__Aim of the exercise__. Return every line of the material exactly.

__Recorded data__.
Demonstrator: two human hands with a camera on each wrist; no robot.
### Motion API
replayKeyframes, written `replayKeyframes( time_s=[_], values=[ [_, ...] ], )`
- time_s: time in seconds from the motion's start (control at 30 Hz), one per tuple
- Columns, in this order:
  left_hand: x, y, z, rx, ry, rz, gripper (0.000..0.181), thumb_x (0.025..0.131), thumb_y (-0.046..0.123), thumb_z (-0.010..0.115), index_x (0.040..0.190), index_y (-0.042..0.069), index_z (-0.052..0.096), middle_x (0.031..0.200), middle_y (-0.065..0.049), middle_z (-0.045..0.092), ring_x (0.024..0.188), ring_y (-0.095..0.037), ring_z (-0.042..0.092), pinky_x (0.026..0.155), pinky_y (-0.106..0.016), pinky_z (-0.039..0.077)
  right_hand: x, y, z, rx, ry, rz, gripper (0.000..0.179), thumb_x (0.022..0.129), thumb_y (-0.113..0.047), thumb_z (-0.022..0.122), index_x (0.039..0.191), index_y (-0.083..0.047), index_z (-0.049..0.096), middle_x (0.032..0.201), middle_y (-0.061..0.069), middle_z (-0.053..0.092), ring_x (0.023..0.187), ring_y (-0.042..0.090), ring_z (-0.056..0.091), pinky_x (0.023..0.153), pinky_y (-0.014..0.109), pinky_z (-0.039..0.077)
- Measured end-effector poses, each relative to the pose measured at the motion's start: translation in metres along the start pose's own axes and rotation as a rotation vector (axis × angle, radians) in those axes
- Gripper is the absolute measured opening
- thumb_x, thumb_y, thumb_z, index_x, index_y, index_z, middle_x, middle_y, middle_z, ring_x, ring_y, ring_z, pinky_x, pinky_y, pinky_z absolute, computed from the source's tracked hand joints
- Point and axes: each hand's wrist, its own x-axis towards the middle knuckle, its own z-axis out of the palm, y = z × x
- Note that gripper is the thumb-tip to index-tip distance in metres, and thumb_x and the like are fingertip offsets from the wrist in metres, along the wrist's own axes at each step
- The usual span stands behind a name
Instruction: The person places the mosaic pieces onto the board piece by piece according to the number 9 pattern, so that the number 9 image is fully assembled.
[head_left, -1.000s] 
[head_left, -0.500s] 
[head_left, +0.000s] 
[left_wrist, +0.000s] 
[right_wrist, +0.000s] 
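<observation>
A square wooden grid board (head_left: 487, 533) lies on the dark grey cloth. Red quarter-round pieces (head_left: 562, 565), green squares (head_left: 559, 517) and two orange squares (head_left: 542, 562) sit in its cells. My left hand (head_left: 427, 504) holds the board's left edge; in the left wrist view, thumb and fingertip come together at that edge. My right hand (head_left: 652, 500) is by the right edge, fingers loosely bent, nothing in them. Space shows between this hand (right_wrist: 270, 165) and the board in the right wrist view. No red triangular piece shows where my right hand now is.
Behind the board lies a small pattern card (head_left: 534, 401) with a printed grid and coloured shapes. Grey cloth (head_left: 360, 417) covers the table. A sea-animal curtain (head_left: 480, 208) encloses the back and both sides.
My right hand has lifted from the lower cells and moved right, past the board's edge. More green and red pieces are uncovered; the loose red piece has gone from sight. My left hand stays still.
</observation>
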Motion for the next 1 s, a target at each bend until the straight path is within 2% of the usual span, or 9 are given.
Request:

__Answer to the exercise__.
Demonstrator: two human hands with a camera on each wrist; no robot.
### Motion API
replayKeyframes, written `replayKeyframes( time_s=[_], values=[ [_, ...] ], )`
- time_s: time in seconds from the motion's start (control at 30 Hz), one per tuple
- Columns, in this order:
  left_hand: x, y, z, rx, ry, rz, gripper (0.000..0.181), thumb_x (0.025..0.131), thumb_y (-0.046..0.123), thumb_z (-0.010..0.115), index_x (0.040..0.190), index_y (-0.042..0.069), index_z (-0.052..0.096), middle_x (0.031..0.200), middle_y (-0.065..0.049), middle_z (-0.045..0.092), ring_x (0.024..0.188), ring_y (-0.095..0.037), ring_z (-0.042..0.092), pinky_x (0.026..0.155), pinky_y (-0.106..0.016), pinky_z (-0.039..0.077)
  right_hand: x, y, z, rx, ry, rz, gripper (0.000..0.179), thumb_x (0.022..0.129), thumb_y (-0.113..0.047), thumb_z (-0.022..0.122), index_x (0.039..0.191), index_y (-0.083..0.047), index_z (-0.049..0.096), middle_x (0.032..0.201), middle_y (-0.061..0.069), middle_z (-0.053..0.092), ring_x (0.023..0.187), ring_y (-0.042..0.090), ring_z (-0.056..0.091), pinky_x (0.023..0.153), pinky_y (-0.014..0.109), pinky_z (-0.039..0.077)
- Measured end-effector poses, each relative to the pose measured at the motion's start: translation in metres along the start pose's own axes and rotation as a rotation vector (axis × angle, radians) in those axes
- Gripper is the absolute measured opening
- thumb_x, thumb_y, thumb_z, index_x, index_y, index_z, middle_x, middle_y, middle_z, ring_x, ring_y, ring_z, pinky_x, pinky_y, pinky_z absolute, computed from the source's tracked hand joints
- Point and axes: each hand's wrist, its own x-axis towards the middle knuckle, its own z-axis out of the palm, y = z × x
- Note that gripper is the thumb-tip to index-tip distance in metres, and thumb_x and the like are fingertip offsets from the wrist in metres, along the wrist's own axes at each step
- The usual span stands behind a name
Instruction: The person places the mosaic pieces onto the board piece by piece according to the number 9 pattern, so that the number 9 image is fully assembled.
[head_left, -1.000s] 
[head_left, -0.500s] 
[head_left, +0.000s] 
[left_wrist, +0.000s] 
[right_wrist, +0.000s] 
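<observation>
A square wooden grid board (head_left: 487, 533) lies on the dark grey cloth. Red quarter-round pieces (head_left: 562, 565), green squares (head_left: 559, 517) and two orange squares (head_left: 542, 562) sit in its cells. My left hand (head_left: 427, 504) holds the board's left edge; in the left wrist view, thumb and fingertip come together at that edge. My right hand (head_left: 652, 500) is by the right edge, fingers loosely bent, nothing in them. Space shows between this hand (right_wrist: 270, 165) and the board in the right wrist view. No red triangular piece shows where my right hand now is.
Behind the board lies a small pattern card (head_left: 534, 401) with a printed grid and coloured shapes. Grey cloth (head_left: 360, 417) covers the table. A sea-animal curtain (head_left: 480, 208) encloses the back and both sides.
My right hand has lifted from the lower cells and moved right, past the board's edge. More green and red pieces are uncovered; the loose red piece has gone from sight. My left hand stays still.
</observation>
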Motion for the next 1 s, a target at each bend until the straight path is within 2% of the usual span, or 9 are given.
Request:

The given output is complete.